Kreis Lippe/Bad Sassendorf. Mehr als zehn Millionen Kleinkinder und Jugendliche sind von 1950 bis in die 1990er Jahre in Deutschland in Erholungsheime öffentlicher, kirchlicher oder privater Träger geschickt worden - viele kamen traumatisiert zurück, erlebten Missachtung oder Misshandlungen.
Besonders viele Fälle gab es in NRW: Von hier aus wurden von 1950 bis etwa 1980 etwa zwei Millionen Kinder verschickt. Und sie kamen auch in hiesigen Heimen unter. So berichten ehemalige Verschickungskinder teilweise auch von traumatischen Erlebnissen und Erinnerungen, die sie bis heute mit ihren Aufenthalten in früheren Salzufler Kinderkurheimen verbinden.
Der Verein "Aufarbeitung Kinderverschickungen-NRW" hat sich zum Ziel gesetzt, diese Geschichten aus NRW-Perspektive aufzuarbeiten und Betroffene zu unterstützen. Er beteiligt sich daher am vierten Kongress "Das Elend der Verschickungskinder", der von der bundesweiten Initiative Verschickungskinder veranstaltet und unter anderem vom NRW-Ministerium für Arbeit, Gesundheit und Soziales gefördert wird.
Maelzer ist bei Eröffnung mit dabei
Mehr als 100 Teilnehmer sind dazu nach Bad Sassendorf - einem der damaligen Hotspots der Kinderverschickung - gereist, um sich über Vorträge von Wissenschaftlern noch bis 18. September über den aktuellen Forschungsstand zu informieren. Mit bei der Eröffnung dabei war auch der Detmolder Dr. Dennis Maelzer, familienpolitischer Sprecher der SPD-Fraktion im Düsseldorfer Landtag und vor Ort Vertreter des Kreises Lippe.

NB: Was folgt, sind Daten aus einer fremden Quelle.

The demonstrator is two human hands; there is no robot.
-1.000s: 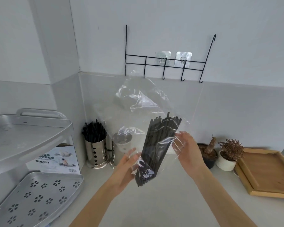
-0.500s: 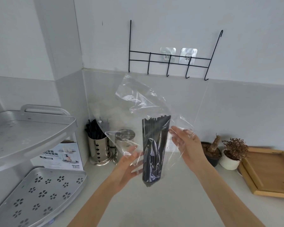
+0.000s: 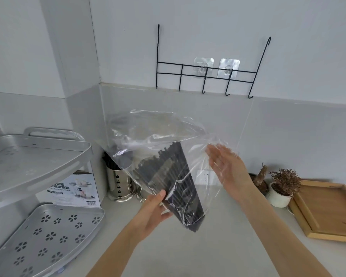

Er bekräftigte laut Pressemitteilung des Vereins zum Start des Kongresses noch einmal die Notwendigkeit der Aufarbeitung: "Kinderverschickung war zu lange kein Thema für die Politik und für die Öffentlichkeit", so Maelzer. Strukturen zu schaffen, sei die Voraussetzung für die kontinuierliche Beschäftigung mit dem Thema. "Dafür bilden wir einen Runden Tisch, an dem alle Akteure zusammenkommen."
Aufklärung sei keinesfalls nur Sache von Betroffenen, Historikern oder Archivaren, "sondern auch Aufgabe der Institutionen, die in historischer Nachfolge Verantwortung übernehmen müssen", betonte Maelzer. Seine kleine Anfrage an die Landesregierung zum Trauma der Verschickungskinder hatte 2020 eine parteiübergreifende Initiative zur Aufarbeitung im Landtag überhaupt erst ins Rollen gebracht.
10.000 Zeitzeugen-Berichte
Anja Röhl, Gründerin der Bundesinitiative der Verschickungskinder, macht in ihrem Eröffnungsvortrag deutlich, dass sie Unterstützung vom Bund weiterhin einfordere, seit 2019 aber auch viele Fortschritte erzielt worden seien. "Mittlerweile sind unabhängige Wissenschaftler von zehn verschiedenen Universitäten mit Forschungen zum Thema beschäftigt. Darüber hinaus haben wir ein Archiv mit mehr als 10.000 Zeitzeugen-Berichten geschaffen." Zudem hätten bislang 40.000 Menschen die Petition zur Unterstützung der Aufklärung durch den Bund unterschrieben. "90 Prozent der Unterzeichner gaben an, selbst Betroffene zu sein", so Röhl.